Skip deduplication logic. Make has a Tools > Get Variable module that can help with this, and some CRM modules handle duplicate detection natively. But building deduplication into the first version adds at least two nodes and a potential failure point. Let the CRM handle duplicates through its built-in matching rules. Configure that under your CRM’s Settings → Duplicate Management or equivalent, not inside Make.
Skip error handling for the first week. Make’s built-in scenario error notification, found under Scenario Settings → Error Handling, will alert you if the scenario fails. That’s enough. Custom error branches that route failures to a separate review queue are useful at scale — they’re unnecessary when you’re still validating that the webhook payload arrives correctly.
The Scenario That Actually Ran
Here is the pattern that removes the bottleneck described above — not as a promise, but as a replicable structure.
Form submission arrives via webhook. The trigger module in Make parses the payload and exposes every field as a mapped variable. The router checks {{1.budget}} against a fixed threshold — say, 5000. If the value is greater than or equal to that number, the HubSpot module fires: it creates or updates the contact, sets lifecyclestage to marketingqualifiedlead, and writes the source as web_form. If the value is below threshold, a Google Sheets module appends the row to a review tab with a timestamp column populated by {{now}}.
The entire scenario runs in under 5 seconds from submission. The review queue gets a timestamped row. The CRM gets a tagged contact. No human touched either path.
Before this structure: a qualified lead submitted at 9 AM might get a first response after lunch, if the person sorting the inbox was not in a meeting. After this structure: the CRM contact exists within seconds, and whatever follow-up sequence the CRM triggers — whether that’s an automated email or a sales task — fires immediately.
That compression — from hours to seconds — is not a feature of Make specifically. It’s what happens when the decision point stops being a human inbox and starts being a router condition.

Where This Breaks
This structure has a hard failure condition: if the qualification field is optional on the form, the router will misroute every submission where that field is blank. A blank {{1.budget}} does not equal zero in Make’s evaluation — it equals null, and null is not greater than 5000, so every blank submission routes to Path B. If your form allows the budget field to be skipped, add a filter before the router that checks whether {{1.budget}} exists. Under Filters in Make, set the condition to budget → Exists. Submissions missing the field route to a separate fallback branch, not to the qualified path or the standard review queue.

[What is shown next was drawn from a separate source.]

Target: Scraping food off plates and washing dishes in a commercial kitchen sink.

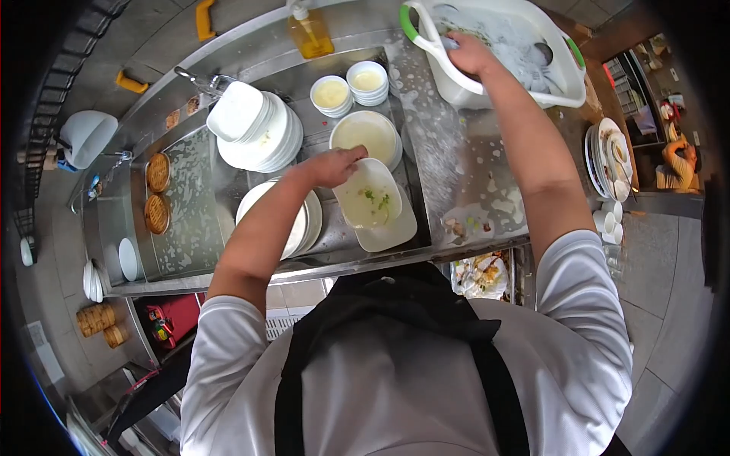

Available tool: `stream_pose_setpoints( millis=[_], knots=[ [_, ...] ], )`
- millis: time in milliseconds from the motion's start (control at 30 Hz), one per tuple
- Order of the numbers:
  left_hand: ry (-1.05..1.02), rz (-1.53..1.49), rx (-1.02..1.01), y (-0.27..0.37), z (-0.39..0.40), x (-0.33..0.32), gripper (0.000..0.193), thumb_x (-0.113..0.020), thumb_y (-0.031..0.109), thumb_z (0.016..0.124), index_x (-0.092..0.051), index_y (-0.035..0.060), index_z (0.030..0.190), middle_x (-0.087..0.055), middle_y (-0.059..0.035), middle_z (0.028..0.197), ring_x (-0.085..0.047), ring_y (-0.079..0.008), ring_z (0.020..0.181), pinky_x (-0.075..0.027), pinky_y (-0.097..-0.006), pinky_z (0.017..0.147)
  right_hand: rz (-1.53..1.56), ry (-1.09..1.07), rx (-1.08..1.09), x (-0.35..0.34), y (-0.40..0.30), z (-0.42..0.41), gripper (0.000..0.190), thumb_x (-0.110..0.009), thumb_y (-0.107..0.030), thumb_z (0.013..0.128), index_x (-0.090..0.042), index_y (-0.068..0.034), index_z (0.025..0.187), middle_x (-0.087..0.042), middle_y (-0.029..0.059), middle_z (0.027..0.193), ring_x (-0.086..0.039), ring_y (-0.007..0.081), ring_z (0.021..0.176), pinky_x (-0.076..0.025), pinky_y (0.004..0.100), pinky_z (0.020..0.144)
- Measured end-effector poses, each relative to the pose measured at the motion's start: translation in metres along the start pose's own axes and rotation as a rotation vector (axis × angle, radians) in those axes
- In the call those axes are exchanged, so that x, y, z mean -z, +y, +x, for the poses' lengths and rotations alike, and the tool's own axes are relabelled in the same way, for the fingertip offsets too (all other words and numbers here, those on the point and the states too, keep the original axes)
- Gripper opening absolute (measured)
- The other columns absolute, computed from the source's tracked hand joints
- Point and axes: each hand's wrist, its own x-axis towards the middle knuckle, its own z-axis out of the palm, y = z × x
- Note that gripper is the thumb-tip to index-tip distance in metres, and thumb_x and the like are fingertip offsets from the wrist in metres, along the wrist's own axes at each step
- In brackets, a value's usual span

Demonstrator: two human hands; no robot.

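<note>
My left hand (341,166) grips the upper corner of a white rectangular dish (356,208) with green herb scraps and cloudy liquid in it. The dish overlaps another white rectangular dish (393,236) in the steel sink. Just behind my fingers sits a round white bowl (365,134) holding pale liquid. My right hand (469,52) reaches over the near rim of a white plastic tub (462,94) with green handles. Suds (502,34) and dishes fill this tub. Something pale shows by my right fingertips, but whether I grip it is unclear.
Stacked white plates (285,154), more plates (311,222) and small bowls (368,85) crowd the sink. A pump bottle (311,34) stands behind. Bamboo steamer lids (158,214) lie in the left basin. Dirty plates (604,159) are at the right; a person (678,165) is farther off.
</note>
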Motion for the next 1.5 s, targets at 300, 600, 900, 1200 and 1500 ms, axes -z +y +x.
stream_pose_setpoints(
  millis=[300,600,900,1200,1500],
  knots=[
    [1.402,0.162,0.209,0.008,-0.090,0.064,0.052,-0.052,-0.006,0.083,-0.060,0.0083,0.133,-0.070,-0.0174,0.101,-0.068,-0.0354,0.093,-0.054,-0.0477,0.084,0.432,0.498,0.192,0.011,-0.097,-0.061,0.044,-0.044,-0.028,0.098,-0.058,-0.003,0.132,-0.066,0.0139,0.117,-0.063,0.0236,0.111,-0.049,0.0378,0.096],
    [0.636,-1.906,0.047,0.009,-0.088,0.005,0.075,-0.045,-0.007,0.079,-0.035,0.0102,0.151,-0.049,-0.0174,0.141,-0.058,-0.0381,0.125,-0.060,-0.0567,0.095,0.168,-0.422,0.790,-0.175,-0.239,-0.123,0.023,-0.067,-0.012,0.083,-0.070,-0.006,0.105,-0.059,0.0147,0.123,-0.058,0.0328,0.117,-0.053,0.0415,0.091],
    [0.941,-1.697,-0.003,-0.013,-0.105,0.021,0.052,-0.042,0.028,0.109,-0.025,0.0132,0.155,-0.044,-0.0156,0.152,-0.055,-0.0409,0.131,-0.054,-0.0655,0.098,-0.218,-0.445,0.538,-0.164,-0.266,-0.129,0.023,-0.066,-0.016,0.085,-0.076,-0.010,0.105,-0.060,0.0160,0.111,-0.060,0.0371,0.111,-0.048,0.0518,0.096],
    [1.046,-1.658,0.163,-0.157,-0.086,-0.021,0.065,-0.049,0.052,0.107,-0.044,0.0034,0.151,-0.058,-0.0158,0.144,-0.061,-0.0296,0.126,-0.052,-0.0471,0.104,0.025,0.128,0.738,-0.162,-0.266,-0.110,0.040,-0.063,-0.014,0.081,-0.066,-0.005,0.120,-0.063,0.0220,0.107,-0.064,0.0415,0.103,-0.050,0.0502,0.096],
    [0.954,-1.664,0.151,-0.083,-0.108,0.058,0.059,-0.069,0.032,0.101,-0.048,0.0018,0.146,-0.063,-0.0120,0.132,-0.066,-0.0272,0.113,-0.057,-0.0431,0.092,2.069,-0.712,-0.169,-0.259,-0.319,-0.118,0.049,-0.047,-0.027,0.100,-0.056,-0.002,0.140,-0.067,0.0191,0.130,-0.066,0.0345,0.119,-0.051,0.0503,0.107]
  ],
)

This workflow also does not handle lead quality beyond the single threshold. A contact who enters a budget of 100,000 and a fake email address passes the router condition and lands in the CRM as a qualified lead. Email validation is a separate layer — tools like NeverBounce or ZeroBounce have Make-compatible modules, but adding one adds build time and a second API credential. That’s a second iteration, not a first-version requirement.
Finally, this structure is not built for high-volume intake where the same contact submits multiple times across different campaigns. At that scale, deduplication logic inside Make becomes necessary, and the three-node structure starts to grow. For a single campaign or a steady form with moderate volume, the minimal version holds.
Get the exact setup notes. If you want the field mapping template and the router condition syntax for this flow, join the list. The next breakdown covers the second iteration — adding email validation and a second qualification layer without rebuilding from scratch.
Before You Go
The bottleneck was never the team. It was a missing router condition between a form submission and a CRM field — and that gap cost hours of response time on every lead that came in while someone was busy doing something else.